Bi-LoRA: Efficient Sharpness-Aware Minimization for Fine-Tuning Large-Scale Models
Bi-LoRA: Efficient Sharpness-Aware Minimization for Fine-Tuning Large-Scale ModelsOverview
Bi-LoRA targets the problem of fine-tuning large pre-trained models under data scarcity, where generalization is often fragile. Sharpness-Aware Minimization (SAM) is known to enhance generalization by explicitly seeking flat minima, but its standard formulation requires additional forward-backward passes and full-parameter perturbations, which are expensive for large-scale models.
To combine the benefits of SAM with the efficiency of LoRA-style low-rank adaptation, the paper proposes Bi-directional Low-Rank Adaptation (Bi-LoRA). Bi-LoRA uses two coupled LoRA modules: a primary one for standard task adaptation and an auxiliary adversarial one that captures SAM’s perturbation direction, allowing the model to enjoy sharpness-aware optimization while remaining memory- and compute-friendly.
Key Contributions
- Bi-directional Low-Rank Adaptation (Bi-LoRA): Introduces a new parameter-efficient fine-tuning scheme with two LoRA modules: a primary LoRA branch updated by gradient descent and an auxiliary adversarial LoRA branch updated by gradient ascent to model SAM perturbations in a low-rank form.
- Decoupling optimization and perturbation: Separates SAM-style adversarial perturbations from the main LoRA optimization, avoiding the restriction of sharpness optimization to a single low-rank subspace and enabling exploration of a broader neighborhood in parameter space.
- Efficiency improvements over standard SAM: The dual-module design allows simultaneous task optimization and perturbation, eliminating the doubled training cost of vanilla SAM while retaining its generalization benefits, which is critical for large models.
- Empirical validation on large-scale fine-tuning: Experiments across various architectures and tasks demonstrate that Bi-LoRA consistently improves generalization and training efficiency compared to baseline LoRA fine-tuning and SAM-based alternatives.
Method
The method starts from the observation that directly applying SAM to LoRA parameters operates in a restricted low-rank subspace, which weakens the ability to approximate the full-parameter sharpness of the loss landscape.

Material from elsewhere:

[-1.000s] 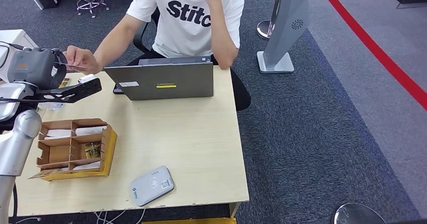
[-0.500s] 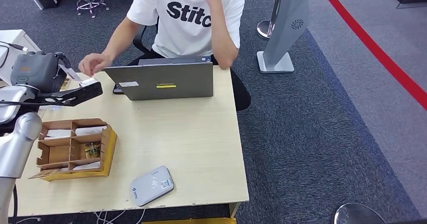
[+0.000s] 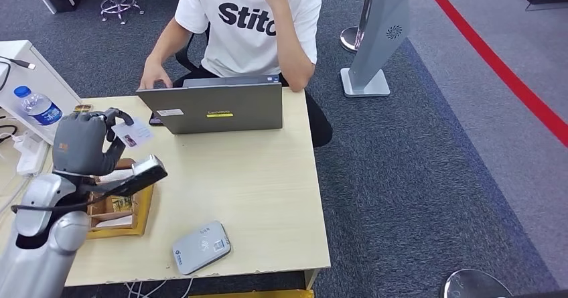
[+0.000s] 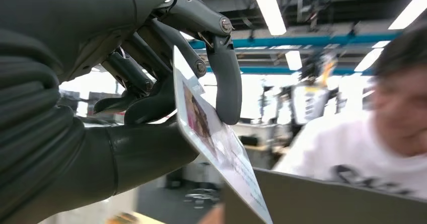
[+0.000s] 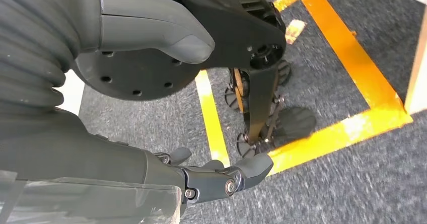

To address this, Bi-LoRA introduces a bi-directional mechanism:
- A primary LoRA module is trained with standard gradient descent to adapt the pre-trained model to the downstream task using a small number of additional parameters.
- An auxiliary adversarial LoRA module is trained in the opposite direction (gradient ascent) to approximate the adversarial perturbation required by SAM, but in a low-rank form attached to the same base model.
During training:
- The auxiliary LoRA branch estimates an adversarial direction that approximates the worst-case loss increase in a local neighborhood, in the spirit of SAM but represented through low-rank updates.
- The primary LoRA branch is updated to minimize the loss under this perturbation, effectively steering optimization toward flatter regions of the loss landscape.
- Because both branches are parameter-efficient and can be updated within a single training loop, Bi-LoRA keeps memory and compute overhead manageable while reproducing the benefits of sharpness-aware training.
This design allows Bi-LoRA to bridge SAM and LoRA: it preserves the parameter-efficient nature of LoRA, while introducing a principled, low-rank realization of SAM’s adversarial perturbation to improve generalization in large-scale fine-tuning.